IT administrators and security teams were in for a surprise this summer as Microsoft released a Patch Tuesday update addressing six zero-day vulnerabilities actively exploited by malicious actors. Alongside these critical issues, nine other flaws, including third-party vulnerabilities from Red Hat, were also disclosed.
While none of the critical flaws are zero-days, they still pose a significant risk. With over 100 fixes in this month’s update, including third-party patches, IT teams will be kept busy addressing these vulnerabilities.
Rapid7 lead software engineer, Adam Barnett, highlighted the severity of the situation, stating that Microsoft has evidence of in-the-wild exploitation or public disclosure for 10 of the vulnerabilities. This is a higher number than usual and includes critical remote code execution vulnerabilities.
Chris Goettl, Ivanti vice president of security products, emphasized the importance of updating Windows and Office to mitigate the risks associated with these vulnerabilities. He pointed out that while some vulnerabilities, like CVE-2024-38189, could be mitigated with proper security settings, updating software is crucial to reduce exposure.
Among the zero-days addressed in the update, CVE-2024-38189 stands out as it allows attackers to execute arbitrary code on victim systems. Goettl advised prioritizing the update for Office installations to reduce the risk.

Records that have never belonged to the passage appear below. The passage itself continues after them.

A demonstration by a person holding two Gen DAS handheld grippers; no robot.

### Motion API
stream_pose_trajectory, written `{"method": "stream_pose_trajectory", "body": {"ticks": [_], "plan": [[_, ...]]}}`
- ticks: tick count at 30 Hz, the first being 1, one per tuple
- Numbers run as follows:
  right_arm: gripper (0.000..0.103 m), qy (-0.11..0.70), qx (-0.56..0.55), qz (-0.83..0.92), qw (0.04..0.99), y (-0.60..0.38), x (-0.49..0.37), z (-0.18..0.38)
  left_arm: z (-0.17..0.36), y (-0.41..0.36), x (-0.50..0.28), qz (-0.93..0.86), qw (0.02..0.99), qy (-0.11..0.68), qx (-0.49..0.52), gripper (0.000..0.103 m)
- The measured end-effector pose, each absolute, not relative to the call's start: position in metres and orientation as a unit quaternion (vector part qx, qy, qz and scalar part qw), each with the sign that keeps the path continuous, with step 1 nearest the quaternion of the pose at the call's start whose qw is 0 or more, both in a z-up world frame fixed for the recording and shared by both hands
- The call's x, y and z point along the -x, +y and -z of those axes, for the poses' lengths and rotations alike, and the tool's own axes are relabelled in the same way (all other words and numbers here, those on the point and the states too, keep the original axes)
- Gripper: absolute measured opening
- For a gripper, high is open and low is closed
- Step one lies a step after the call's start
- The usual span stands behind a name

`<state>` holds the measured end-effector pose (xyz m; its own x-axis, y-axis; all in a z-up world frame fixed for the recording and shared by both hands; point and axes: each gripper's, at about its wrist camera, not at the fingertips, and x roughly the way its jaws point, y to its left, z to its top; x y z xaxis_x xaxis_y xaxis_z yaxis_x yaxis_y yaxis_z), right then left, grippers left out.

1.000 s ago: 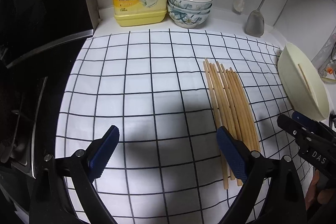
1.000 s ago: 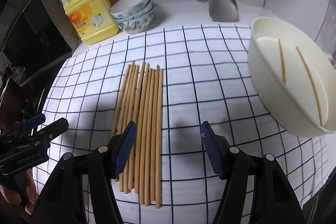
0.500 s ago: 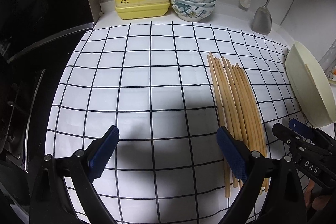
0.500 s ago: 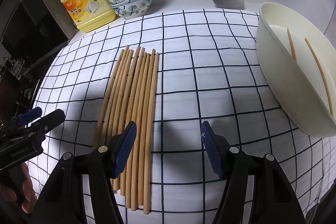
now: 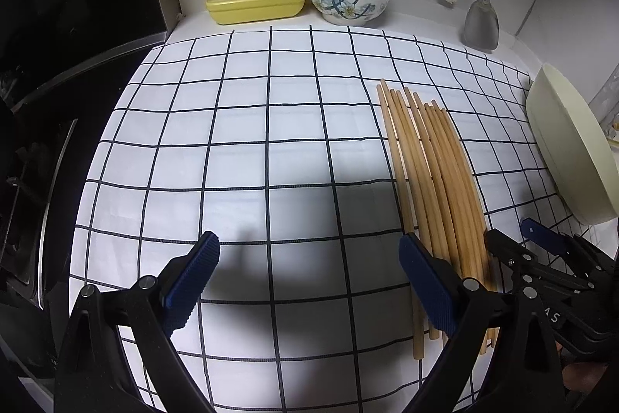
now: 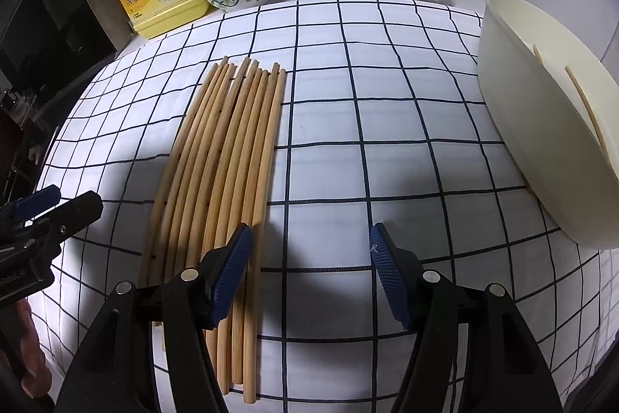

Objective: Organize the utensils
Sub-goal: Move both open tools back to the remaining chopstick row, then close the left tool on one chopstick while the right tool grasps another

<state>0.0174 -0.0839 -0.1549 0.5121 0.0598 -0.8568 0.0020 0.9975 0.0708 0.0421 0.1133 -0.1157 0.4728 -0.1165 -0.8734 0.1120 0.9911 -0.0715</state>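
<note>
The left gripper [image 5: 307, 281] hung with jaws spread wide, holding nothing, above the checked cloth [image 5: 251, 142]. The right gripper [image 6: 309, 273] gaped equally wide and empty, its left finger [image 6: 230, 273] over the chopsticks [image 6: 228, 157] lying side by side beside the cream bowl [image 6: 514, 126]

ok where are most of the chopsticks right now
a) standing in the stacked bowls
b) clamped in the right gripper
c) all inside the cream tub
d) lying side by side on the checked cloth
D: the chopsticks lie in a flat row on the checked cloth, and only two sit in the cream tub; the right gripper is open and holds nothing.
</note>
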Motion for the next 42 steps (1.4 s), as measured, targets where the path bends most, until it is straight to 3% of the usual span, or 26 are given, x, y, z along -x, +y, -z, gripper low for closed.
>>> {"method": "stream_pose_trajectory", "body": {"ticks": [18,42], "plan": [[0.061,0.481,0.021,-0.014,0.876,-0.082,-0.016,0.159,0.124,0.099,-0.045,0.076,0.859,0.507,-0.015,0.092],[0.061,0.472,0.006,0.008,0.882,-0.111,-0.021,0.158,0.15,0.074,-0.06,0.08,0.851,0.516,-0.054,0.095]]}}
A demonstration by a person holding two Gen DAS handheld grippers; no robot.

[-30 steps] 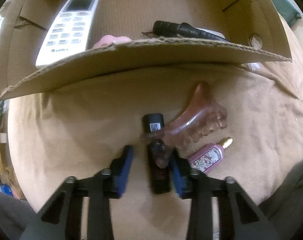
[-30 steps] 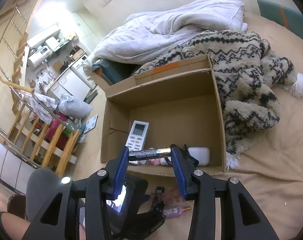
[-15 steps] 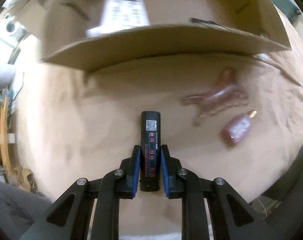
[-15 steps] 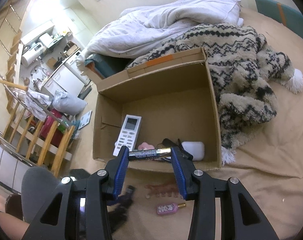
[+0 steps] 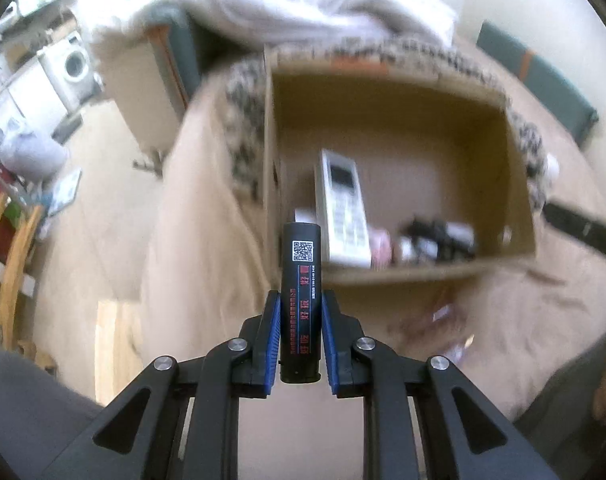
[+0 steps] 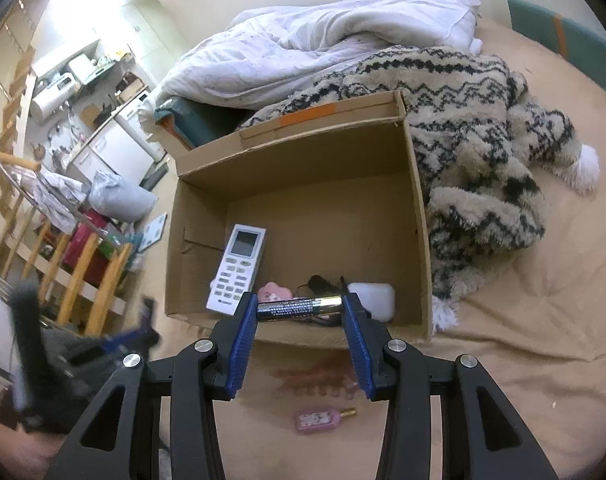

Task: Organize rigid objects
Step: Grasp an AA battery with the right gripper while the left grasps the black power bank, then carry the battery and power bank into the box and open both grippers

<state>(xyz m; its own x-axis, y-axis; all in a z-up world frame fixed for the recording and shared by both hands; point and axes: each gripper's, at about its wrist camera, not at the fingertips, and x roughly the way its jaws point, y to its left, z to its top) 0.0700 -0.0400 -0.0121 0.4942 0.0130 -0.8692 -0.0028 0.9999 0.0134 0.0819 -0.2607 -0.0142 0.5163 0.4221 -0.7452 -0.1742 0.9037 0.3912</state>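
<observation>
— What does the left gripper [image 5: 301, 316] hold?
— A black stick [image 5: 301, 300] with a QR label, jaws clamped, above the bed [image 6: 543, 340].
— And the right gripper [image 6: 299, 334]?
— A battery [image 6: 299, 307] held end to end, before the cardboard box [image 6: 417, 216].

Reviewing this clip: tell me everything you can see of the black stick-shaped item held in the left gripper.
The black stick-shaped item is a slim, rounded bar, matte and plastic-looking, with a white QR-code label near its far end and rows of red print along its length. It lies lengthwise along the left gripper, whose blue pads clamp its lower half from both sides; the far end juts out free. It is off the bed, in front of the open cardboard box. Nothing else touches it.
</observation>
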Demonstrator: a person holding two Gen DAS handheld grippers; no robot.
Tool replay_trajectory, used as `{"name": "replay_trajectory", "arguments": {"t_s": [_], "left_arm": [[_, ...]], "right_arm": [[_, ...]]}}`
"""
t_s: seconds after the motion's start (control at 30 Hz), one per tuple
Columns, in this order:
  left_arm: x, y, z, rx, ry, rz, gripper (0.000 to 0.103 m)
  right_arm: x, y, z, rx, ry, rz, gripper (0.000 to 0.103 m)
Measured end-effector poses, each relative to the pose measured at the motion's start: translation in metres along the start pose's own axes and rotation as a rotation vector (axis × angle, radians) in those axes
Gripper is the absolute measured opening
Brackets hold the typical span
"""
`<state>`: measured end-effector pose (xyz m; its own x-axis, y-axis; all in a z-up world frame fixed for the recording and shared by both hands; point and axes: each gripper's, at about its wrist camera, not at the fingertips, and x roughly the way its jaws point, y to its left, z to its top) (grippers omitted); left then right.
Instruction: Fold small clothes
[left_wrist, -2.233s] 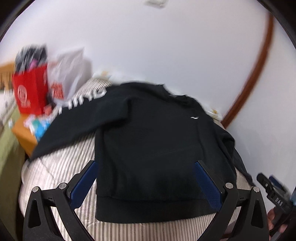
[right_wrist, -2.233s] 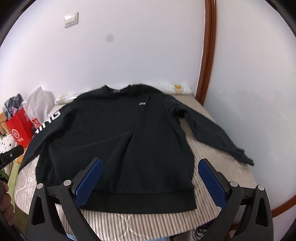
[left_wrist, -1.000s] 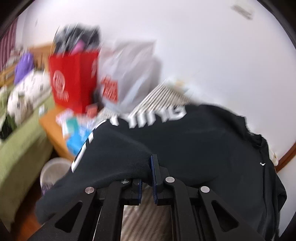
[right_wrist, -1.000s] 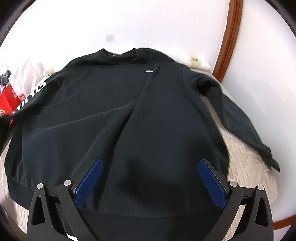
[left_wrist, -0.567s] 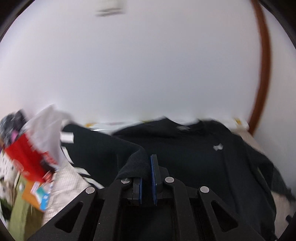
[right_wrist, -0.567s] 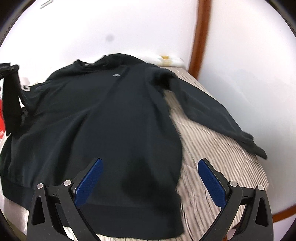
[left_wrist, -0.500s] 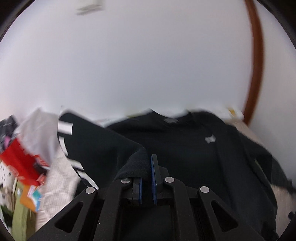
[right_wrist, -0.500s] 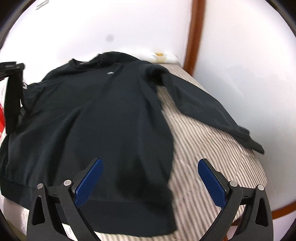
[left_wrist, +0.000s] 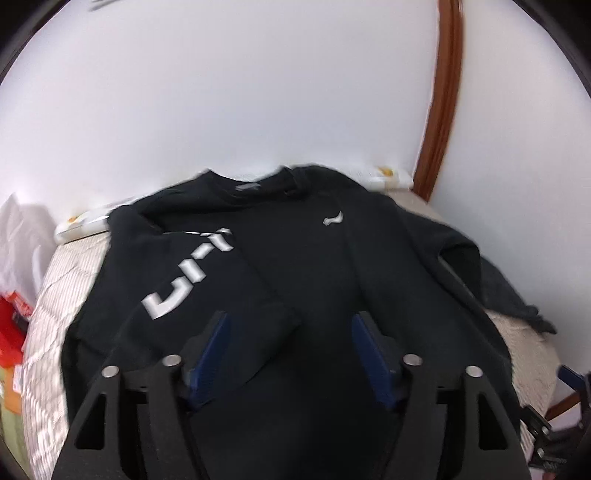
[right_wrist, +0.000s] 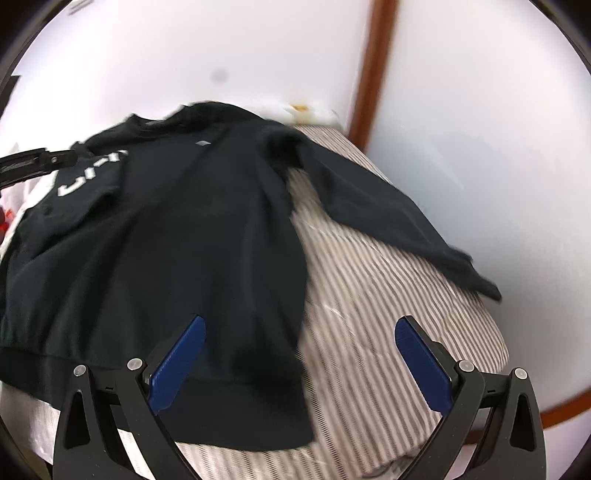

Looking at the publicly disclosed vulnerabilities, Scott Caveza, staff research engineer at Tenable, highlighted CVE-2024-38202 and CVE-2024-21302 as particularly concerning. These vulnerabilities could potentially allow attackers to downgrade or rollback software updates, increasing the attack surface of devices.
CVE-2024-38200, another disclosed vulnerability, could expose NTLM hashes to remote attackers, potentially leading to NTLM relay attacks. Caveza warned of the risks associated with this vulnerability and the need for immediate attention.
Overall, this Patch Tuesday update presents significant challenges for IT teams, with a higher number of critical vulnerabilities than usual. Prioritizing patching and updating systems is crucial to mitigating the risks posed by these security flaws.